Theme: A powerful talented woman feels she needs to give it all up, at least the way she has known it, at least for a little while, so informs her patron/employer that she will be taking a break.

“Funny Girl” — Flo Ziegfeld (Walter Pidgeon) and Fanny discuss Fanny’s future on the stage if Nicky wants her back after serving his time in prison.  Fanny wants to let Nick be the breadwinner — “I don’t want to make the same mistake twice.” Screen cap by Martha Wade Steketee.
“A Star is Born” (1954) — Oliver Niles (Charles Bickford) and Esther (Judy Garland) discuss her decision to leave his studio and go abroad to allow husband Norman Maine a new chance at work “where they don’t know him the way they do here.” Screen cap by Martha Wade Steketee.

Theme: Star stands in her own power and emotes about her man, who has moved on practically or absolutely.

“Funny Girl” final scene — During a Follies performance Fanny sings of “My Man” and the husband that got away. Screen cap by Martha Wade Steketee.
“A Star is Born” (1954) final scene — Esther announces herself during a benefit performance, two weeks after husband Norman’s suicide, as “Mrs. Norman Maine”. Her love for him remains powerful, and she will go on to perform in her life, but not for the movie audience at this point in the film. Screen cap by Martha Wade Steketee.

These comparisons are meant only to share the themes and juxtapositions that occur to me in watching the mesmerizing Funny Girl. Layers of images, layers of meaning.  And in the end, we must return to the point of origin for these musings.  The show is Barbra’s, whose smashing film career has indeed begun with this film.  The final resonant image of this blog post should belong to her.  So what follows is from the final “My Man” sequence, resolving with a spot light fading on her, only her, in her stage home, having delivered as Fanny-Barbra a stunning performance.  We are yours, Ms. Streisand.

Funny Girl final images, Streisand as Fanny in a fading spot. Mesmerizing. Screen cap by Martha Wade Steketee.

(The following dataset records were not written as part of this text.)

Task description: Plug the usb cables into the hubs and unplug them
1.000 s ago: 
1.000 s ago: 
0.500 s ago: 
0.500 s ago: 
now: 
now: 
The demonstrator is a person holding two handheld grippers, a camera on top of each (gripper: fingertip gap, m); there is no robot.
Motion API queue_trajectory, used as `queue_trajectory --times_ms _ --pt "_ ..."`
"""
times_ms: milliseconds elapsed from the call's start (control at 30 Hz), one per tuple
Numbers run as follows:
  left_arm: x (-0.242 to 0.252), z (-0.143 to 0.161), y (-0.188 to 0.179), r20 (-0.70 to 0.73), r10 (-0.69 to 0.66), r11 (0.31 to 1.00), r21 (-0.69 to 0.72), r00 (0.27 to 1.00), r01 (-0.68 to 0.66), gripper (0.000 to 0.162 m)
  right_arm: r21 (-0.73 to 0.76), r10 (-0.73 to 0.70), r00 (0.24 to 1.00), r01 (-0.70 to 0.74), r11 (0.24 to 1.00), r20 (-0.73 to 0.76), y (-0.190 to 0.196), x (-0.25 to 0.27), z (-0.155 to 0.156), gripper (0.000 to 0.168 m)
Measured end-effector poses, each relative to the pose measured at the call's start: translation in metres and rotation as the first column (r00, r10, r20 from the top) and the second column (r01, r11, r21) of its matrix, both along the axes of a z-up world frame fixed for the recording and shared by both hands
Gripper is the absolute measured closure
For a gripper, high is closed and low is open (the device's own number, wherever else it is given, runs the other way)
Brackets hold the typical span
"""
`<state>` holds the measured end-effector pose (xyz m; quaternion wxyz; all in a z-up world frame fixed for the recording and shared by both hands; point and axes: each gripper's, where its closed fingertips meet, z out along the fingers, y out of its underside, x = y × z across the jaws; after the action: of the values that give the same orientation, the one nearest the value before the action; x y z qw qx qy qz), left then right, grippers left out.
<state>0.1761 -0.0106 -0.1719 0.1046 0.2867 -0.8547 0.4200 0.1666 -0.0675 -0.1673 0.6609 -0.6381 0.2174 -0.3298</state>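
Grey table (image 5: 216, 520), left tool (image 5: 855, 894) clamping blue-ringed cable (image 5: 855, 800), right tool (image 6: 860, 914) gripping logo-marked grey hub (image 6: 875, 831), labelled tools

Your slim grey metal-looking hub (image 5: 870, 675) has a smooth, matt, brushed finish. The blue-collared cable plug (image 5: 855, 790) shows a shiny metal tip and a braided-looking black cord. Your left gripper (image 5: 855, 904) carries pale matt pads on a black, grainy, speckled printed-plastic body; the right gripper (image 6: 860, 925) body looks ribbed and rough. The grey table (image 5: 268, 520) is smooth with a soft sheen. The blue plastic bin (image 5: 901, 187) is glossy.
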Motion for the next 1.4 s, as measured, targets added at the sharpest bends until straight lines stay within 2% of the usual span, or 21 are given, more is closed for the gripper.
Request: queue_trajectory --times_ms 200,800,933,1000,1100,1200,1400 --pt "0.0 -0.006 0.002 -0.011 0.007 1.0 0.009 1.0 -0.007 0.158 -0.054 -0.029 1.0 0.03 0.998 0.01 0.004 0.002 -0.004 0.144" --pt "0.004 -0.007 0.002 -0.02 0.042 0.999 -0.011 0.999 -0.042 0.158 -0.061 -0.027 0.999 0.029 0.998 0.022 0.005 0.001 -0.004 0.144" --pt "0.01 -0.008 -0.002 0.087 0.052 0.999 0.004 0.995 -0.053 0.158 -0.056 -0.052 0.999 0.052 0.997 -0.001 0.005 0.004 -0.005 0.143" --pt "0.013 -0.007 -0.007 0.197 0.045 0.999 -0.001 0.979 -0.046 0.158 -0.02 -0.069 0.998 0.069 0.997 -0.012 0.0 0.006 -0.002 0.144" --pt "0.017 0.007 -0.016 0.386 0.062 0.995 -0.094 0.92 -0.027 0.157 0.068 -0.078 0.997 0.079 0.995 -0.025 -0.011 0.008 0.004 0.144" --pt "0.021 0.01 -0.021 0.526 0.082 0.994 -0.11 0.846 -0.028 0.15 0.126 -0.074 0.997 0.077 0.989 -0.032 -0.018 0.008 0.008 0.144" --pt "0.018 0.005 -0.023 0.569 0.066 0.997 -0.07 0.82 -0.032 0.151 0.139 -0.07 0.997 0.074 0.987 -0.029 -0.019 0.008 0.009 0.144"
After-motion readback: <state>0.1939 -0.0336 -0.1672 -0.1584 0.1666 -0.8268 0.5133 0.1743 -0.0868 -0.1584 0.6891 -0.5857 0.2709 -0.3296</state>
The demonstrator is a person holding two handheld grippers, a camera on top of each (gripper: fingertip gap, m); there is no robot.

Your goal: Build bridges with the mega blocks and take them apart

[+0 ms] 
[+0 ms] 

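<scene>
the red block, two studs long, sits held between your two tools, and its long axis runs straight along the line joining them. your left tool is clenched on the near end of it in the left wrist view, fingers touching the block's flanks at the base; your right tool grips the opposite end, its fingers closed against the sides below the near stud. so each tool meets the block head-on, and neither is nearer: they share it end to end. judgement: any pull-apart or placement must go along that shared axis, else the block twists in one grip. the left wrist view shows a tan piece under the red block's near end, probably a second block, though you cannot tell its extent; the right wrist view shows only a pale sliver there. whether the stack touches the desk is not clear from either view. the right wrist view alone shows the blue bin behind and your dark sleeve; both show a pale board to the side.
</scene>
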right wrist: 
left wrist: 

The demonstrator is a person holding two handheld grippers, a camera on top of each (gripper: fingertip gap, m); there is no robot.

Favorite lines from the film:

  • “When a person is a stranger, he should act a little strange.” (Fanny’s mother watching Nicky’s familiarity at a card table)
  • “What with the Follies and an indecent proposal, it’s been quite a night.” (Fanny to Nicky)
  • “I never have definite plans.  They make me feel too tied down.” (Nicky to Fanny)

© Martha Wade Steketee (November 24, 2011)

[edit/addition 11/27/2011]

One of my companions at the Funny Girl screening, a filmmaker, mused aloud about the film’s final sequence and its visual delights.  How, he wondered, did director Wyler get the idea for that final solo spotlit white and black composition?  I had some ideas myself but kept them quiet at the time — my constant Garland points of reference can weary some, I recognize.  Now I offer up that idea: yet another parallel image, of Streisand herself snapped by Roddy McDowall on the set of CBS television series The Judy Garland Show in October 1963 and used on the cover of her third album, released in 1964.  Just offering for the record, and because I love this image.  Love it so much I have the LP framed.  Judy to Barbra to Judy to Barbra to … and the circle continues.

LP (and later CD) recording cover image for Barbra Streisand’s “The Third Album” released in 1964. Image shot by actor/photographer Roddy McDowall on the set of “The Judy Garland Show” CBS television series in October 1963.

1 Comment »

  1. Lovely article, great image captures. I love the theme you’ve used for your blog. Very nice and clean and sharp. Of course it’s the words (your words) that make a blog worthwhile, but your layout is striking. Thanks you.